Regardless of any nervousness that still remained about facing the real Bhutan, the day soon arrived when we boarded our Druk Airlines flight, got a stellar view of Mt. Everest and other 8,000 meter peaks en route, and were forewarned by the pilot that getting unusually close to a mountain was simply standard landing procedure for the Paro airport. We were greeted with katas by our guide "U.D." and driver Namgay from Bhutan Swallowtail tour company. Namgay is also a tour and raft guide, so we got a special bonus of two for the price of one!

We drove about an hour from Paro through Thimphu before darkness set in, getting our first glimpses of iconic Bhutanese architecture and people wearing the national dress of ghos and kiras, for men and women respectively. We took a break for tea at a restaurant atop the Dochu La, a 3,140-meter (10,300-foot) pass where on our return trip we would have nice views of the mountains between the 108 hilltop chortens. They were commissioned for "atonement of the loss of life" incurred while expelling separatist militant groups from the neighboring Indian state of Assam in southern Bhutan in the early 2000s. The dark starry sky was the main attraction for us on that chilly evening though.

We then drove a couple more hours along Bhutan's version of a highway, the one and only road traversing Bhutan west-east. Traveling late in the day we were spared the delays (but not the dust) of the current expansion from one lane shared by both directions of traffic to each way having an entire lane to themselves! We settled in to what our budget-traveler selves consider a luxury hotel (also known as three stars!) and had our first Bhutanese meal, toned down on the chillies for the uninitiated of course.

Similarly, the whole next day was occupied with driving, this time on a road the wound its way down to the southern district of Dagana. We were on this unusual order for an itinerary, blowing by the typical introductory stops of Paro and Thimphu, in order to make it to a religious festival called a tshechu in the village of Dagapela. On our way there, U.D. casually mentioned that we would be the first tourists to ever visit this village. Wait a minute...WHAT!?! Did he just say FIRST and TOURISTS in the same sentence? As in, we are practically discovering this place?

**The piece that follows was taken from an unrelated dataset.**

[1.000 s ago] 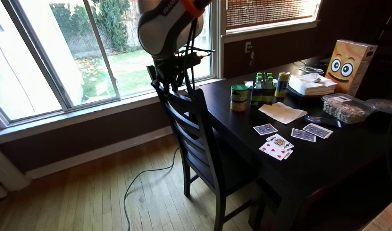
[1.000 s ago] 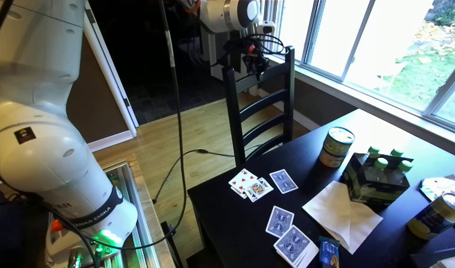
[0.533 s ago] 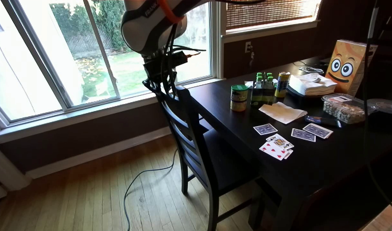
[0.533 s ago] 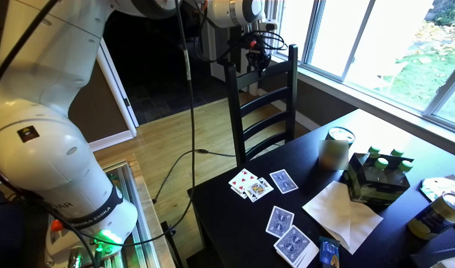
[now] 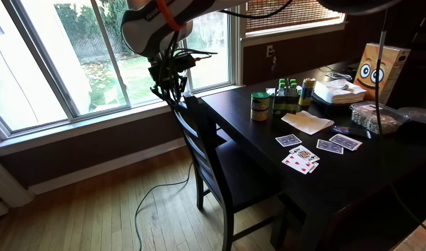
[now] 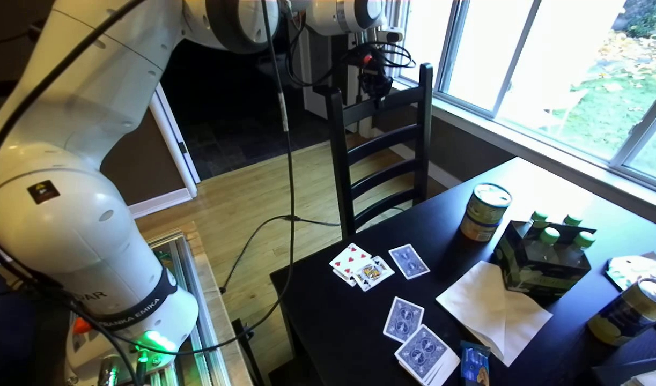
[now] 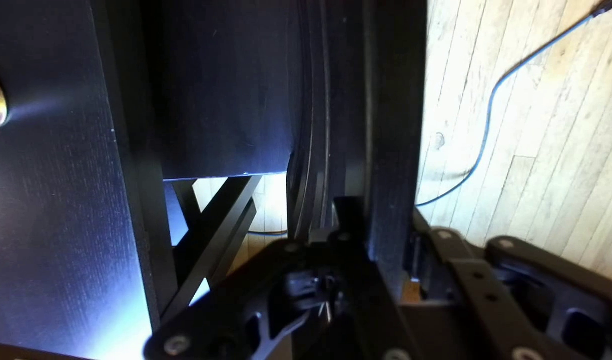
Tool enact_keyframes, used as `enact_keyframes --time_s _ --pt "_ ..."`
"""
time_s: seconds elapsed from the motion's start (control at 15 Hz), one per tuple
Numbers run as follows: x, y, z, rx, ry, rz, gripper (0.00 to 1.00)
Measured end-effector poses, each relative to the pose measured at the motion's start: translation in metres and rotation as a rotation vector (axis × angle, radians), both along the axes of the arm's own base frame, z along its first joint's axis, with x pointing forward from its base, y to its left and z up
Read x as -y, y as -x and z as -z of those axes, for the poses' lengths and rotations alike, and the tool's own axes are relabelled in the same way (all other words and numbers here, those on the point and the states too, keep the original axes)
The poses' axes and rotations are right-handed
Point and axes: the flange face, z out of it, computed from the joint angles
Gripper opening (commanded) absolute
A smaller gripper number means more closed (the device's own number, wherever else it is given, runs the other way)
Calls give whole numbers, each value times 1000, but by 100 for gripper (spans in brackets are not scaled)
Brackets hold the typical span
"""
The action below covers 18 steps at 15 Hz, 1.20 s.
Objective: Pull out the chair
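Observation:
The dark chair (image 5: pixel 242 172) stands upright at the end of the dark table (image 5: pixel 230 109), with part of its seat out beyond the edge. In an exterior view, its slatted back (image 6: pixel 340 155) rises behind the table. My gripper (image 7: pixel 386 225) comes down over the top rail (image 7: pixel 397 120), one finger on each side, and is shut on it in the wrist view. From outside, the gripper (image 5: pixel 173 99) shows at the top of the back; the rail partly hides its fingertips. The front of the seat is hidden under the tabletop.
Playing cards (image 5: pixel 300 160), a stacked pair of cans (image 5: pixel 260 106), a bottle carrier (image 6: pixel 542 257) and a cereal box (image 5: pixel 380 73) stand or lie on the table. A cable (image 5: pixel 153 190) runs across the wooden floor behind the chair. The window wall (image 5: pixel 94 122) is beyond it.
My gripper and the chair have moved together away from the table, and more of the seat shows. The motion is smaller in the last half second. Things on the table have stayed put.

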Motion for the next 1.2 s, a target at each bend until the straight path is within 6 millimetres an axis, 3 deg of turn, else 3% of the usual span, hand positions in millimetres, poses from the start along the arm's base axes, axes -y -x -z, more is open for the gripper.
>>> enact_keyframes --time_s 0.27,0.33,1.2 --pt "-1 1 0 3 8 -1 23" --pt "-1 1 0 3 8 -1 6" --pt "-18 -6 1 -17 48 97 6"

My surprise quickly morphed into protective skepticism. How can that be? Surely there will be some other tourists wandering around when we show up there. After all, I found out about this festival on a website called Visit Bhutan 2015.

In fact, attending a tshechu is one of the most popular activities for tourists in Bhutan as it is a chance to observe an important and authentic aspect of Bhutanese culture in an uncontrived context. It is a social and festive event with Bhutanese dressed in their finest, yet spiritually significant since witnessing the dance blesses and cleanses the observer of their sins. It also illuminates the path one follows on their journey after death. Each masked dance depicts historical events or illustrates a spiritual element with the themes centered on subduing demons and the triumph of good over evil. All tshechus follow a similar format of the same dances performed in the same order over three or four days and occur throughout the year. The tshechus held at district dzongs (fortresses serving as administrative and monastic centers) attract the largest crowds, whereas local tshechus, like Dagapela, may only have attendees from the surrounding communities.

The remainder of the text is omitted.